Who gives peace a chance?
Who gives peace a chance?
The scope of the votes on peace issues last year during the 111th Congress as recorded by Peace Action is quite broad, and includes Gaza, Iran, Afghanistan, Pentagon Pork and Torture and Human Rights.
It is therefore not too surprising (although still dismaying) that our two area congressmen, Reps. Tim Ryan and Charles Wilson, scored far below the 100 percent ideal envisioned by the group, 50 and 54 percent, respectively.
Those for whom peace is a paramount cause could dispute negative votes by Ryan and Wilson on a number of issues, but for me the bellwether of personal integrity is the vote on No. 10, “Condemning the Goldstone Report on Gaza.”
The report for the United Nations by Judge Richard Goldstone of South Africa (a Jew and an avowed Zionist who led previous investigations on Rwanda, Bosnia and South Africa) documented war crimes in the Gaza conflict by both Israel and Hamas. However, only 13 Israelis were killed compared with about 1,400 Palestinians and the war resulted in wide international condemnation of Israel.
The Goldstone report was called thorough and even-handed, but the Congress measure called it “irredeemably biased and unworthy of further consideration” and it passed 344-36, with our two Congress stalwarts casting their lot in favor of savage aggression. One wonders how the House would have voted if it were transported in time back to the 1930s and had to take a stand on the assault on Guernica by the German Luftwaffe during the Spanish Civil War.

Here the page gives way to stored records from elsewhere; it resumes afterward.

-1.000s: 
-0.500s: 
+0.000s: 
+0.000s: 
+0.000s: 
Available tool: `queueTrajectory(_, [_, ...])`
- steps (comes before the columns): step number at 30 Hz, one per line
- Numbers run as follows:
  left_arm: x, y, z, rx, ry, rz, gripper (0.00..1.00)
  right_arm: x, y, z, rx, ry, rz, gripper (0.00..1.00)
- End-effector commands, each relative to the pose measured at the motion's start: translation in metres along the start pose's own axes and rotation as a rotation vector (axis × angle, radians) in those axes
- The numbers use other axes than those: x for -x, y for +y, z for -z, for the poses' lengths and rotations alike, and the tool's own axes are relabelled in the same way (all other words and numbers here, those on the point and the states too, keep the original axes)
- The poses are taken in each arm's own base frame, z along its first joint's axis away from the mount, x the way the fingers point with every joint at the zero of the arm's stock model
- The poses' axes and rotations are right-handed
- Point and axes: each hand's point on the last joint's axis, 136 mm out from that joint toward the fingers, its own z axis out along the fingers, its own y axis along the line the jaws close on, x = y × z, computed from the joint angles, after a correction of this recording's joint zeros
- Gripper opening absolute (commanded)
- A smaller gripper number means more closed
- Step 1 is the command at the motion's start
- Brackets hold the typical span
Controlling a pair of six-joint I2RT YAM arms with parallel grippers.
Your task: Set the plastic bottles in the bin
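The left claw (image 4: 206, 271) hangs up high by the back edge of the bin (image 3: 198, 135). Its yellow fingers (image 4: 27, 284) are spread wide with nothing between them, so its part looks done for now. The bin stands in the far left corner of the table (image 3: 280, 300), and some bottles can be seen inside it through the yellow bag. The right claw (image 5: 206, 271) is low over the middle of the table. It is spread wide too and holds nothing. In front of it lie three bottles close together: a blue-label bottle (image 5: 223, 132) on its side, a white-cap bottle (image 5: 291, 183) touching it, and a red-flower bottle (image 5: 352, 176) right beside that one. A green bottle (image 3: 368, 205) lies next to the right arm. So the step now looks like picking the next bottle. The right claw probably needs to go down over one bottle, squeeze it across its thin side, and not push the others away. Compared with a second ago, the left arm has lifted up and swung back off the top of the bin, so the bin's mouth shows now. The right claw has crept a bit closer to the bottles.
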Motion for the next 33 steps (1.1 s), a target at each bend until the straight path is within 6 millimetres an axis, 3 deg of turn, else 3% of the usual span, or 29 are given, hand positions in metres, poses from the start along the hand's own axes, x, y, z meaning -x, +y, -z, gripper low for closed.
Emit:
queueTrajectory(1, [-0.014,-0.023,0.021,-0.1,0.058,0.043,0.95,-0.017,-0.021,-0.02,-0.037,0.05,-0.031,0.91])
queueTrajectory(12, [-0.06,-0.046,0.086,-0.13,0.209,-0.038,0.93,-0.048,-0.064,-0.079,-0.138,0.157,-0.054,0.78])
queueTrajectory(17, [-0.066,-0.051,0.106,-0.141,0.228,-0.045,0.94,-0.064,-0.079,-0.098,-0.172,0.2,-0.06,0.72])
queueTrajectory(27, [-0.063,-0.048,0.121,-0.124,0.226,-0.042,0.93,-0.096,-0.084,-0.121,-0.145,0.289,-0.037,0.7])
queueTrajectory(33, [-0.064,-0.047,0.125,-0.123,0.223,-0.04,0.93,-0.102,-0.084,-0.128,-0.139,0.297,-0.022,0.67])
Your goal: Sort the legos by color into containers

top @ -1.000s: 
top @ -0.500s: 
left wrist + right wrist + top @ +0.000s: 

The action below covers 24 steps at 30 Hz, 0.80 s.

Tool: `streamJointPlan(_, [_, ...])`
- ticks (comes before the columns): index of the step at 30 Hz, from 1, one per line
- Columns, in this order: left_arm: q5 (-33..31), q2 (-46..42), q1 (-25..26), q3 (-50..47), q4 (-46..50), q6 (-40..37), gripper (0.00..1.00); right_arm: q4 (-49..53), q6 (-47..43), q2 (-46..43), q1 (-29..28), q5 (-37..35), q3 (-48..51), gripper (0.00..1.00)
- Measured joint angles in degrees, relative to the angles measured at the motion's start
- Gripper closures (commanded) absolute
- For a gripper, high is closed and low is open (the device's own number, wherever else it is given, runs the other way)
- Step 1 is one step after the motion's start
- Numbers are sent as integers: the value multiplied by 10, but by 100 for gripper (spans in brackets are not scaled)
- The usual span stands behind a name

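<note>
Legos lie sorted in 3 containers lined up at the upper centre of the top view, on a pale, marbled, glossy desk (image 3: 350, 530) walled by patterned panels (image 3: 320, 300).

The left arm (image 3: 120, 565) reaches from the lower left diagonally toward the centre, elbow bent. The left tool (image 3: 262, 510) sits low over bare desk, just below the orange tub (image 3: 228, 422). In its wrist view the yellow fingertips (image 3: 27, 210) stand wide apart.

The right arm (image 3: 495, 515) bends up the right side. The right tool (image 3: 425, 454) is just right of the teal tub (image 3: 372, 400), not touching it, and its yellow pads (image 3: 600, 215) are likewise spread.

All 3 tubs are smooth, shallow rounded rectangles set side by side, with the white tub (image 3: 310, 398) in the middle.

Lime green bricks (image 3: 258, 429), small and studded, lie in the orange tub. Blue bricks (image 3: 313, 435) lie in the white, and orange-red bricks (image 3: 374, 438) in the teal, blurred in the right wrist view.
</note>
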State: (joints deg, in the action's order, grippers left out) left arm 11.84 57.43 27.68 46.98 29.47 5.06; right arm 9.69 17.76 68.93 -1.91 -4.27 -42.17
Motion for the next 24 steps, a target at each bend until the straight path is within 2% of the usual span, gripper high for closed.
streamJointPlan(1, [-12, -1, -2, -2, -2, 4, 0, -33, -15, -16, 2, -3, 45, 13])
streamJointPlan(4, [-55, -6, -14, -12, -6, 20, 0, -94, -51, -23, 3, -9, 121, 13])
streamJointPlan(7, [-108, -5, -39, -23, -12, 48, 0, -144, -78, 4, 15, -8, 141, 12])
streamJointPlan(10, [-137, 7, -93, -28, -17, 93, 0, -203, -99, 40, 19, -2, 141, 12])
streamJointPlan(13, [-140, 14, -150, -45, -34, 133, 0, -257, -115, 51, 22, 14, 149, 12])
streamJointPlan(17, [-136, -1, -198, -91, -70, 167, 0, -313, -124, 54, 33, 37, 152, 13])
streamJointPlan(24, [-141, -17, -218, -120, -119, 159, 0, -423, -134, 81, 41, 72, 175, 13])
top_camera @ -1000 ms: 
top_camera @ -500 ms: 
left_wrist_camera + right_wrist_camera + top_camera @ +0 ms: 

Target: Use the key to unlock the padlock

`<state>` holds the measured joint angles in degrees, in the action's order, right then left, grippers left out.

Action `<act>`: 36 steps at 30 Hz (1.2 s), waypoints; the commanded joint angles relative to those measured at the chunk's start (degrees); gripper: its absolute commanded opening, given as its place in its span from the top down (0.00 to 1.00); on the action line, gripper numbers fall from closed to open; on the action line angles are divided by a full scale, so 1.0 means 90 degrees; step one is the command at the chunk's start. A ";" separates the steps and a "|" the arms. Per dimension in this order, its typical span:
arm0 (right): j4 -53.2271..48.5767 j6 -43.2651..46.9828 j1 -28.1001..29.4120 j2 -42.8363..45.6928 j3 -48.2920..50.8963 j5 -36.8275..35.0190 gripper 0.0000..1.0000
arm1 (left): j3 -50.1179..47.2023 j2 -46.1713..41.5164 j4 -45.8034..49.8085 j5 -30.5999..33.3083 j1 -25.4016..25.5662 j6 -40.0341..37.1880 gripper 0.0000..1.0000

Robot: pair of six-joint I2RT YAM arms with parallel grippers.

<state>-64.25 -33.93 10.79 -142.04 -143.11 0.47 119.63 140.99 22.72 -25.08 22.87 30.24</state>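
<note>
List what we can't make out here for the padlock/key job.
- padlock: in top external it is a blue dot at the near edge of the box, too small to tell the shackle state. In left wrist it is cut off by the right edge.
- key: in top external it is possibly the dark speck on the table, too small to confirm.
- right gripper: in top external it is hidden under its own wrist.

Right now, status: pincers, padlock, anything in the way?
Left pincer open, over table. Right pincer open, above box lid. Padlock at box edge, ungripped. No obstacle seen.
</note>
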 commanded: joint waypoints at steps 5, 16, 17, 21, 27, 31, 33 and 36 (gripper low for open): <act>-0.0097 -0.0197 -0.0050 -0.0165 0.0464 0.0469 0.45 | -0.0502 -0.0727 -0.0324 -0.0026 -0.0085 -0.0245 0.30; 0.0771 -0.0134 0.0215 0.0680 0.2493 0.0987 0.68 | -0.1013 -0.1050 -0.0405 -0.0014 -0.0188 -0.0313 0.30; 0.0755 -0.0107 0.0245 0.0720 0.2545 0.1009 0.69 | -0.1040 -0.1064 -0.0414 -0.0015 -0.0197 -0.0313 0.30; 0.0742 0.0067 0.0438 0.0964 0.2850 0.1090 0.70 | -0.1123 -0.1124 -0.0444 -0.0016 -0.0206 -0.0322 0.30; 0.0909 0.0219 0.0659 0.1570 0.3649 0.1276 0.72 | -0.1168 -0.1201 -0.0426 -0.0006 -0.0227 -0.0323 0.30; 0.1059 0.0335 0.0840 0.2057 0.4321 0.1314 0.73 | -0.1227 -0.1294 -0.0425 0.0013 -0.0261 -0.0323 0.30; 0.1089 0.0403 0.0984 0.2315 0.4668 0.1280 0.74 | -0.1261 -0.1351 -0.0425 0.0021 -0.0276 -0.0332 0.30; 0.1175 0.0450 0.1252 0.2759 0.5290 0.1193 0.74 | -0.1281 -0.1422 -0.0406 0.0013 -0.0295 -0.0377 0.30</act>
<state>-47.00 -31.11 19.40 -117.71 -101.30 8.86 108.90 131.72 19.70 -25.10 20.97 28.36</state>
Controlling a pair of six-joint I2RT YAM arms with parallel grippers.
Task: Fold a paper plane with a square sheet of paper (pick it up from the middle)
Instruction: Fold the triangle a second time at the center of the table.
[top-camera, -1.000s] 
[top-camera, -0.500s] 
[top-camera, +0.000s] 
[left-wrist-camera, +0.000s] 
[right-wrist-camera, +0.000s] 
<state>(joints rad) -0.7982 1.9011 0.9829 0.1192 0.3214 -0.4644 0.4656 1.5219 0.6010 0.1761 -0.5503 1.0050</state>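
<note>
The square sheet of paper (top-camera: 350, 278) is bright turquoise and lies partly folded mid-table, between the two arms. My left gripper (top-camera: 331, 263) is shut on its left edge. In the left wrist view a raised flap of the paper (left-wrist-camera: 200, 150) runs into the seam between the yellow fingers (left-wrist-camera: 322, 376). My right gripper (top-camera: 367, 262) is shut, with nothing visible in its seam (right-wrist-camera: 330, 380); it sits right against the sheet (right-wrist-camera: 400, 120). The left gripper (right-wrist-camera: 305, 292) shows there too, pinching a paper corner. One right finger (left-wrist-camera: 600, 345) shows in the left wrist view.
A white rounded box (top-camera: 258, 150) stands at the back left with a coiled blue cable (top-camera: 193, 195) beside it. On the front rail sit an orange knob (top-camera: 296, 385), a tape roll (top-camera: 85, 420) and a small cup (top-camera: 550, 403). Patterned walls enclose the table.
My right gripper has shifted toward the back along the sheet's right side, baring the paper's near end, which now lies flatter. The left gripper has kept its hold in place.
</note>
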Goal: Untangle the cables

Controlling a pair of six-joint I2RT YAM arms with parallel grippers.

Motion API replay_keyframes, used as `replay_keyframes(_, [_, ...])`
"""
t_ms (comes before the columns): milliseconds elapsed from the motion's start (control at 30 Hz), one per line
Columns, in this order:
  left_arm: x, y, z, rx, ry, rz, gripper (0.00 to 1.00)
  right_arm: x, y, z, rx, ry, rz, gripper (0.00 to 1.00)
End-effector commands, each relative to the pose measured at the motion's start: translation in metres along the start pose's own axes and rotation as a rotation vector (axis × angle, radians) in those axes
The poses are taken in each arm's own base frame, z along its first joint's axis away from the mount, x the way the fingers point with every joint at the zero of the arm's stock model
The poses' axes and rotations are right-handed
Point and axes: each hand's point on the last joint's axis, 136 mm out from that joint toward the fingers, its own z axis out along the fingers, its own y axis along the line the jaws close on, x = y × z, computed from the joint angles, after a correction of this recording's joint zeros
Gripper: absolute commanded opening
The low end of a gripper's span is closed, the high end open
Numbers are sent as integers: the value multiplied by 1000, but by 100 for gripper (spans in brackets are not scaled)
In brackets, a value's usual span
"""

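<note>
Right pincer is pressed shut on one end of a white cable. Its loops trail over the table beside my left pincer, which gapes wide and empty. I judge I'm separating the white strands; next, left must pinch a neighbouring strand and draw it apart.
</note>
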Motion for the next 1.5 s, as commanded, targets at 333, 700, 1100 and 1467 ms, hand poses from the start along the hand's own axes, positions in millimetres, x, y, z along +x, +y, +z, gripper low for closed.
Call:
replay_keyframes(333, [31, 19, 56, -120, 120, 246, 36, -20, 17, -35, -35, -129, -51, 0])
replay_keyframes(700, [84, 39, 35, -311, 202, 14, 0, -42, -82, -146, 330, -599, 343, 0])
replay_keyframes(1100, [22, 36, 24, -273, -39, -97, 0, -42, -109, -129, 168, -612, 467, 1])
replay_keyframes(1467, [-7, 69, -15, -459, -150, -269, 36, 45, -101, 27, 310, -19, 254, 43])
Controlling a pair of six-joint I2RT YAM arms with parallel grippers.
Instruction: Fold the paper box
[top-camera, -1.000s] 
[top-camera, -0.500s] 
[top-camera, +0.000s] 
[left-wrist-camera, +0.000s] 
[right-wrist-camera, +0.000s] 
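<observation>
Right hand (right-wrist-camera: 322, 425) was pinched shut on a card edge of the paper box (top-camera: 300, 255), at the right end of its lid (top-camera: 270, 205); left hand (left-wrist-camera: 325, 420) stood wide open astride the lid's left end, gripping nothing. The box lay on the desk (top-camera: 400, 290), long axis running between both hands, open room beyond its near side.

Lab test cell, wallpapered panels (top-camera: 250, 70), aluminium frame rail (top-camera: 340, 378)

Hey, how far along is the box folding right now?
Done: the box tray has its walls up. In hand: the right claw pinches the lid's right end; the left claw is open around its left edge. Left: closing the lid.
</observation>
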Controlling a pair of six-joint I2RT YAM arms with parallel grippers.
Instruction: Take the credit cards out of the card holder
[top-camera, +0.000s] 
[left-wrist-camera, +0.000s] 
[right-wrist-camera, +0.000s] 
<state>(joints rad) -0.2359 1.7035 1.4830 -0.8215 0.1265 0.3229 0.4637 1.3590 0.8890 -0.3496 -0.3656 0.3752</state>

To me, it was indeed shocking to see such a tide of Capitol Hill negativity toward such a well-received report, and it certainly makes one wonder if there is much hope for a just settlement of the Israeli-Palestinian conflict.
There is some (but not much) comfort to me that one Ohio House member, Rep. Dennis Kucinich (whose peace index voting was 92 percent) opposed the condemnation of the Goldstone Report. The votes as “present” by Toledo’s Marcy Kaptur and Erie’s Kathy Dahlkemper may indicate a need for more women in Congress.